- **What is needed**: How many lines of the listing below hold the word "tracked"? Answer with the number alone.

□ □ □ □ □ □ □

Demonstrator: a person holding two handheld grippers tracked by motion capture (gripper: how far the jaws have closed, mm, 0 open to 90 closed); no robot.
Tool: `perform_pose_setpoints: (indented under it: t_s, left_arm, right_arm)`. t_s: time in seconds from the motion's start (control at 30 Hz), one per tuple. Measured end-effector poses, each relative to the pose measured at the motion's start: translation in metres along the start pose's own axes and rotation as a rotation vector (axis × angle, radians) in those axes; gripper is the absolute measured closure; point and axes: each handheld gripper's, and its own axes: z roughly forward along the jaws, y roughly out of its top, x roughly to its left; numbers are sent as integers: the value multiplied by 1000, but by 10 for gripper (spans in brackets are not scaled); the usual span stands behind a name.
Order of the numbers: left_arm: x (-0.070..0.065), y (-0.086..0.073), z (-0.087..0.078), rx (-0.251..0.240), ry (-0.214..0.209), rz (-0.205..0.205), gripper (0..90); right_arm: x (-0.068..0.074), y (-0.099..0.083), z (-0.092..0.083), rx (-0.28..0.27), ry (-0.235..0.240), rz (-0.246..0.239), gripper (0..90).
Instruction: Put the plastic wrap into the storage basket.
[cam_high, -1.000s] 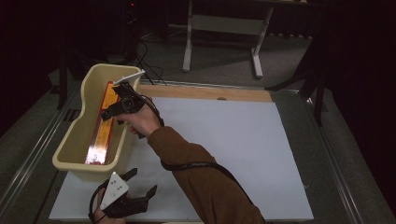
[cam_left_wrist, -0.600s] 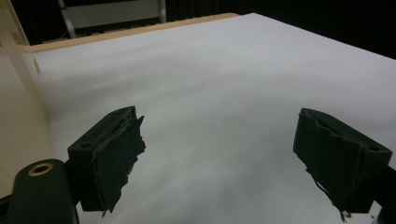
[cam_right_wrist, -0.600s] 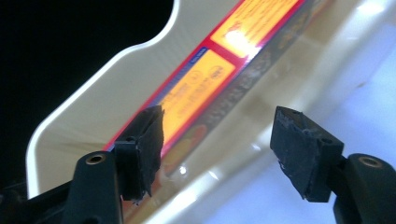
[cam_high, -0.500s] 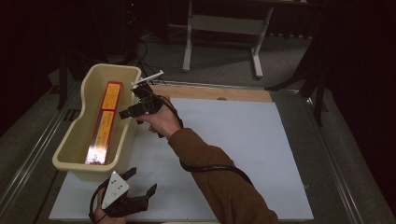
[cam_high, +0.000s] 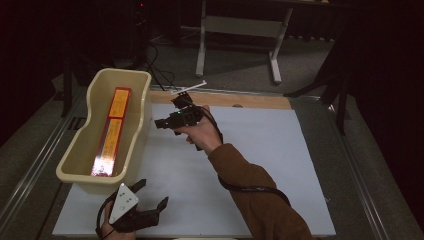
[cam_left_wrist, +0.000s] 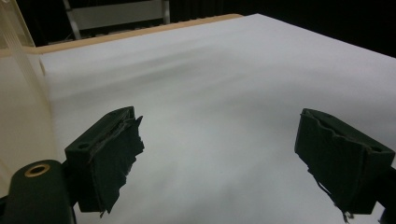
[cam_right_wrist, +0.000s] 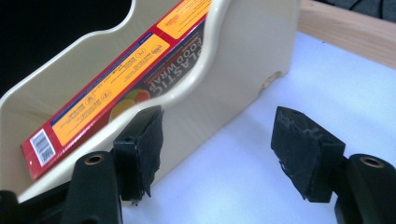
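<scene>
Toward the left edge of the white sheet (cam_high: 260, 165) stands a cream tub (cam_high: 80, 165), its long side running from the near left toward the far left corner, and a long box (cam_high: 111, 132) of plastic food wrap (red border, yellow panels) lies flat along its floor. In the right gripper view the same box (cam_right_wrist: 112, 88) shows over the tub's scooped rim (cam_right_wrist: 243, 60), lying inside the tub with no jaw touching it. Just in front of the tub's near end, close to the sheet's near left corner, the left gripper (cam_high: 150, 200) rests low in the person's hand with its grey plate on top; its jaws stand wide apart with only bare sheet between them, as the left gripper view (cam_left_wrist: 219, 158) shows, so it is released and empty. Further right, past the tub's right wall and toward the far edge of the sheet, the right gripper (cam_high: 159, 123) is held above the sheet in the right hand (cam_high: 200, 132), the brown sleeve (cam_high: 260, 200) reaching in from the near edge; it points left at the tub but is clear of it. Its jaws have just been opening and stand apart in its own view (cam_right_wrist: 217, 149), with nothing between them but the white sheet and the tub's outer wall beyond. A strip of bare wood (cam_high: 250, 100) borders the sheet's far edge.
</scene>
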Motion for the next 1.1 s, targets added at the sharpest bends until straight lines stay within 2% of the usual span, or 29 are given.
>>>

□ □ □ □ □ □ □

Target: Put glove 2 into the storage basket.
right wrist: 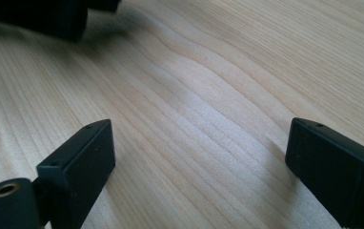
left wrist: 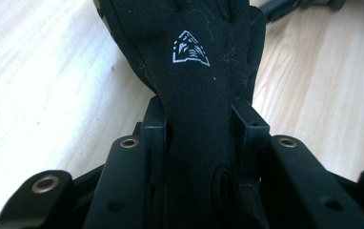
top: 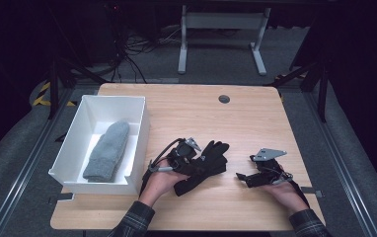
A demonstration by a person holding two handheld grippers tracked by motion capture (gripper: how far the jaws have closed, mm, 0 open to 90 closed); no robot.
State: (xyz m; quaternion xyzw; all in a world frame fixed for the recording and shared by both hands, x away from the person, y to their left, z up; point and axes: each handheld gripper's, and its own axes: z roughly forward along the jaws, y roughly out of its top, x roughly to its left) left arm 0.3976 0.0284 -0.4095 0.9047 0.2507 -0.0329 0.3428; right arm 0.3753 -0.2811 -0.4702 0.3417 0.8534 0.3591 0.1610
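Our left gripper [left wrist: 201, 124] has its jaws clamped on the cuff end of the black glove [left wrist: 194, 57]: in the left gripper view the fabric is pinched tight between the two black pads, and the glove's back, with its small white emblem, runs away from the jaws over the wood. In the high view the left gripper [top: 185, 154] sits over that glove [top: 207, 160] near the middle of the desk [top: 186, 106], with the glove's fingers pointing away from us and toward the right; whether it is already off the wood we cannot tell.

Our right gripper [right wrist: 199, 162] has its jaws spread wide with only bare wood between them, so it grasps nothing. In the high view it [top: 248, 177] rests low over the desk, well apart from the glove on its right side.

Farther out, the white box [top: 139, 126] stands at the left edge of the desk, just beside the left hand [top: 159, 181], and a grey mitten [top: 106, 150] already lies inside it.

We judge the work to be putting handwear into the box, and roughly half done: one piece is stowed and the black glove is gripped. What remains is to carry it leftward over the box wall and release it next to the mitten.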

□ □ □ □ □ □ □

- **The answer**: 2